Below are records; report the number of lines among them that include the word "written", and nothing further.

(Records from a data collection)
----
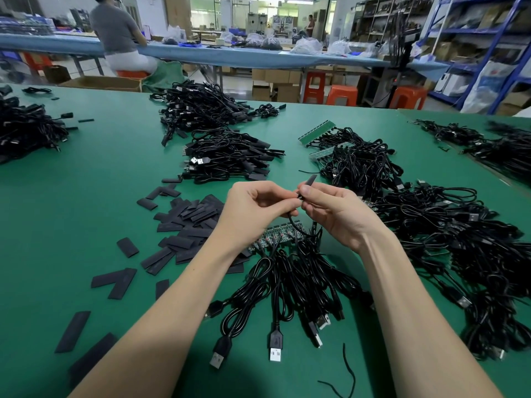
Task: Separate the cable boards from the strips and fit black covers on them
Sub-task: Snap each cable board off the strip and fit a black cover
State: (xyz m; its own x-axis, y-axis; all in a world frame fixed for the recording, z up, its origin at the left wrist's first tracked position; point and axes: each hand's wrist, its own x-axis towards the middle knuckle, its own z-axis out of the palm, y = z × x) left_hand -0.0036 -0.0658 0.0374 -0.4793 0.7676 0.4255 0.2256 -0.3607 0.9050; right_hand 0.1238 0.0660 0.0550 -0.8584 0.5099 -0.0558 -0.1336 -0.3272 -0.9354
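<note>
Black cover (311, 180) held up mid-scene, pinched in right hand (333, 214), its far end sticking out past the fingertips. Left hand (253, 209) pinches the cable (296, 225) just beside it. Board strip (275, 232) lies on green worktop (86, 196) beneath both hands, loose covers (184, 225) piled left, bundled cables (459, 239) right

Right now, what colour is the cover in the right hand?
Black cover, seen in the head view.

Bare forearms, unadorned hands (298, 214)
</note>
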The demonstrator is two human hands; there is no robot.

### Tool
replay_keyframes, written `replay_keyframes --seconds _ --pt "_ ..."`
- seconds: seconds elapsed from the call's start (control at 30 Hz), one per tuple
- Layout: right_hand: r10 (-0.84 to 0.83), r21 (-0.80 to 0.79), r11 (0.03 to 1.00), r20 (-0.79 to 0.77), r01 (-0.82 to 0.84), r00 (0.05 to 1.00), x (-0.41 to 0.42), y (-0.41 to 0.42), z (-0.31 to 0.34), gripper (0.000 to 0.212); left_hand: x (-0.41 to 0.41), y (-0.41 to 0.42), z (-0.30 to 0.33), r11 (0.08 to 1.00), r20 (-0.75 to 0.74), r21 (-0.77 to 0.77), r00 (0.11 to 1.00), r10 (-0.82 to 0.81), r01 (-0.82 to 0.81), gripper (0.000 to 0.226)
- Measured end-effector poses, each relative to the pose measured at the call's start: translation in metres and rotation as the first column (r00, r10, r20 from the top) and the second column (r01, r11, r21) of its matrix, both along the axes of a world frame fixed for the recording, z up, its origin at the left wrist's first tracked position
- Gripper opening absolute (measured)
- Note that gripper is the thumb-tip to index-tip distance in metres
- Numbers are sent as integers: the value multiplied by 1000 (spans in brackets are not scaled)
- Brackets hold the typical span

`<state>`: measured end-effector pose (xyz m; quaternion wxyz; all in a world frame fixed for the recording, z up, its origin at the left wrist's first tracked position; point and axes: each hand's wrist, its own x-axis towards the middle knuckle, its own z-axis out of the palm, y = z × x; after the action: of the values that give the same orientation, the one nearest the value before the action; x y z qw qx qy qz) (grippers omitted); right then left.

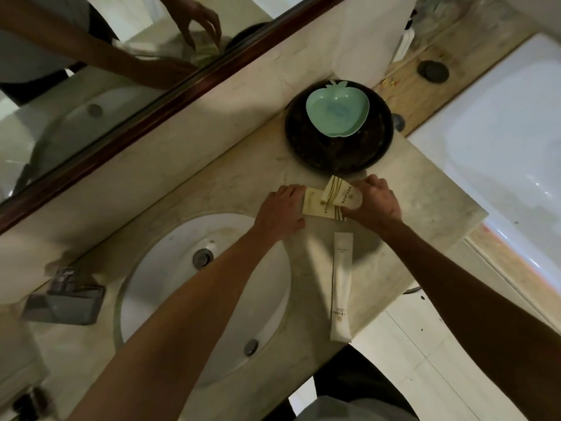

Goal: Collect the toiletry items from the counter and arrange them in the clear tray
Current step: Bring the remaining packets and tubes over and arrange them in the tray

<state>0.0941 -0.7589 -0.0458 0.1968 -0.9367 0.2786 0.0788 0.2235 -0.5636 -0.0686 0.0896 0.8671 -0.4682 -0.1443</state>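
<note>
Cream paper packets sit between the two hands on the marble counter (212, 165). The left hand (283, 209) lies palm down with its fingers laid over the left end of a flat cream sachet (314, 203); the fingers look fairly straight and press rather than curl. The right hand (375, 205) holds a second packet, a striped sachet (335, 191) with gold lines and a rounded end, its fingers and thumb closed on the packet's right part. That striped packet lies tilted across the top of the flat one, so the two overlap between the hands.

Nearer the person than the right hand, a long white wrapped toothbrush packet (340, 287) lies flat on the counter, one end just below the hands and the other at the counter's front edge.

Beyond both hands sits a dark round plate (337, 153), and on it a pale green apple-shaped dish (337, 109). Left of and below the left forearm is the white oval washbasin (170, 268) with its metal drain (202, 259). Far left of the left arm stands a blurred clear tray (65, 303) at the basin's edge. Behind it all runs a wood-framed mirror (91, 86), and right of the right arm a white bathtub (501, 141).
</note>
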Motion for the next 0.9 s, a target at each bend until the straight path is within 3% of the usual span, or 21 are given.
replay_keyframes --seconds 0.1,0.2,0.3,0.37,0.43,0.5,0.57,0.63,0.7,0.77,0.83,0.9 --pt "0 -15 1000 -3 0 1000 -11 -1 -5 66 -6 -15 -7 999 -75 -18 997 -33 32 79" --pt "0 -23 1000 13 1 1000 -22 1 -11 67 -11 -18 -15 999 -6 -10 999 -39 39 67" --pt "-3 18 1000 -10 3 1000 -18 11 -13 68 -8 5 -12 989 117 24 983 140 -144 62" --pt "7 40 999 1 -7 1000 -10 20 -13 68 -9 25 -9 948 150 62 942 299 -311 73" --pt "16 59 998 35 -18 999 -1 30 -13 66 -18 36 -4 913 90 117 920 381 -390 91" --pt "21 65 998 42 -23 999 4 35 -13 65 -27 39 2 932 -39 126 937 347 -340 93" --pt "23 56 998 30 -25 999 6 36 -14 65 -31 41 9 976 -110 44 970 218 -215 77" --pt "17 49 999 20 -18 1000 5 35 -14 66 -19 44 12 983 20 -16 982 185 -185 64" --pt "1 47 999 10 -2 1000 3 34 -14 66 -3 46 11 954 147 52 947 284 -295 68" --pt "3 35 999 -5 -3 1000 1 33 -14 66 4 44 11 947 107 114 952 287 -299 74" --pt "9 24 1000 -16 -8 1000 0 30 -13 66 2 39 12 976 25 127 984 176 -178 72" --pt "-7 27 1000 -12 7 1000 0 29 -12 65 1 35 14 991 51 117 997 58 -63 66"
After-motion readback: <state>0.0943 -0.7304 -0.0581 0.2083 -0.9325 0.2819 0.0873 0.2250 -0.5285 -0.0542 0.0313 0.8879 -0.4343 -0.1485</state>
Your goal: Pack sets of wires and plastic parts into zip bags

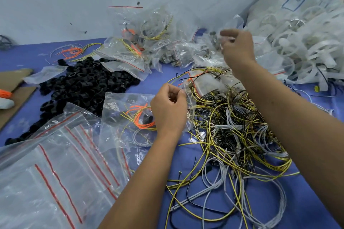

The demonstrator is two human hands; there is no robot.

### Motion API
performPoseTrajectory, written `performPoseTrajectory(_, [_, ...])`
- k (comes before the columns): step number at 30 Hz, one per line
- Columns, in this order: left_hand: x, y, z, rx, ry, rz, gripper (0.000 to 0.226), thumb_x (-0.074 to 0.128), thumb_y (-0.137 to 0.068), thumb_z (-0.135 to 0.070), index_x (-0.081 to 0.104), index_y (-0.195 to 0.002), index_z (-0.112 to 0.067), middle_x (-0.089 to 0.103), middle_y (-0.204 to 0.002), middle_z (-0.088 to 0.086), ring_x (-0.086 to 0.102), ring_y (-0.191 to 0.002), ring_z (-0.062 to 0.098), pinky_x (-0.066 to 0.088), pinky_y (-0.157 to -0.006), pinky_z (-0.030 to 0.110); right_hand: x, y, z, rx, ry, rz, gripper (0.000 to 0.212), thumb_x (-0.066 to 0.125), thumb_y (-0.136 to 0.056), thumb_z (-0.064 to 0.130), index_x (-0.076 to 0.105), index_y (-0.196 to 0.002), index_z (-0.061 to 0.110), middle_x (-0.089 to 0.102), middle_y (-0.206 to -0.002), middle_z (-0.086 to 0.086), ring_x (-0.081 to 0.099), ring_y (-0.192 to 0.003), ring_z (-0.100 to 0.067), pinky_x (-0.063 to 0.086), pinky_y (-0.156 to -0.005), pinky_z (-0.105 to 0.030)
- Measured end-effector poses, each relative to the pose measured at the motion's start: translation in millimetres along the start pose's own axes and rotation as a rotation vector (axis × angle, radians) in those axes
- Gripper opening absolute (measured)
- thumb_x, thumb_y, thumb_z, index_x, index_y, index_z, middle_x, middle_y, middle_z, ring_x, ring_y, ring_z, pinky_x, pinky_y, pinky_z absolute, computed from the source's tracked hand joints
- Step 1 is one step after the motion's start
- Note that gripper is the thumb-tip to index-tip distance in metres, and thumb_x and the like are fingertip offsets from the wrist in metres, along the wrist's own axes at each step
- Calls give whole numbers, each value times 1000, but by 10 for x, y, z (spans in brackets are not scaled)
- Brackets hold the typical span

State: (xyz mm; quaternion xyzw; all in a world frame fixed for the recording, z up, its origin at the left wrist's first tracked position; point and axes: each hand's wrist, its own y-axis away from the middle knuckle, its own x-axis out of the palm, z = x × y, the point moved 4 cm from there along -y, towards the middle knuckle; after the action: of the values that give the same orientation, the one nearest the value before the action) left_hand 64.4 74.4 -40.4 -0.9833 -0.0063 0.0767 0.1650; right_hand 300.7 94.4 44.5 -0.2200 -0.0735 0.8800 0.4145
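We are pinching the top edge of a clear zip bag (202, 83) with our left hand (170, 108) and our right hand (237, 46), fingers curled on the plastic. It is hanging above the tangled wire pile (232, 135) on the blue surface (279, 201), with black plastic rings (83, 83) heaped to the left.

The right hand (237, 48) is blurred, so whatever its curled fingers pinch cannot be made out. The left hand (169, 109) covers part of the zip bag (126, 117) it holds, hiding some of the orange wires (139, 117) inside. The stack of empty bags (46, 182) and the sack of white parts (307, 33) run off the frame's edges.
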Motion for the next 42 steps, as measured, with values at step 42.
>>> performPoseTrajectory(42, [-31,475,-627,795,-164,19,4,66,-90,1,64,-89,-2,63,-83,6,54,-75,23,41,-69,28,141,1752,84,35,-473,835,47,41,-91,-18,77,-91,11,75,-86,-15,72,-86,-17,61,-71,-37])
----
● **ANSWER SPACE**
2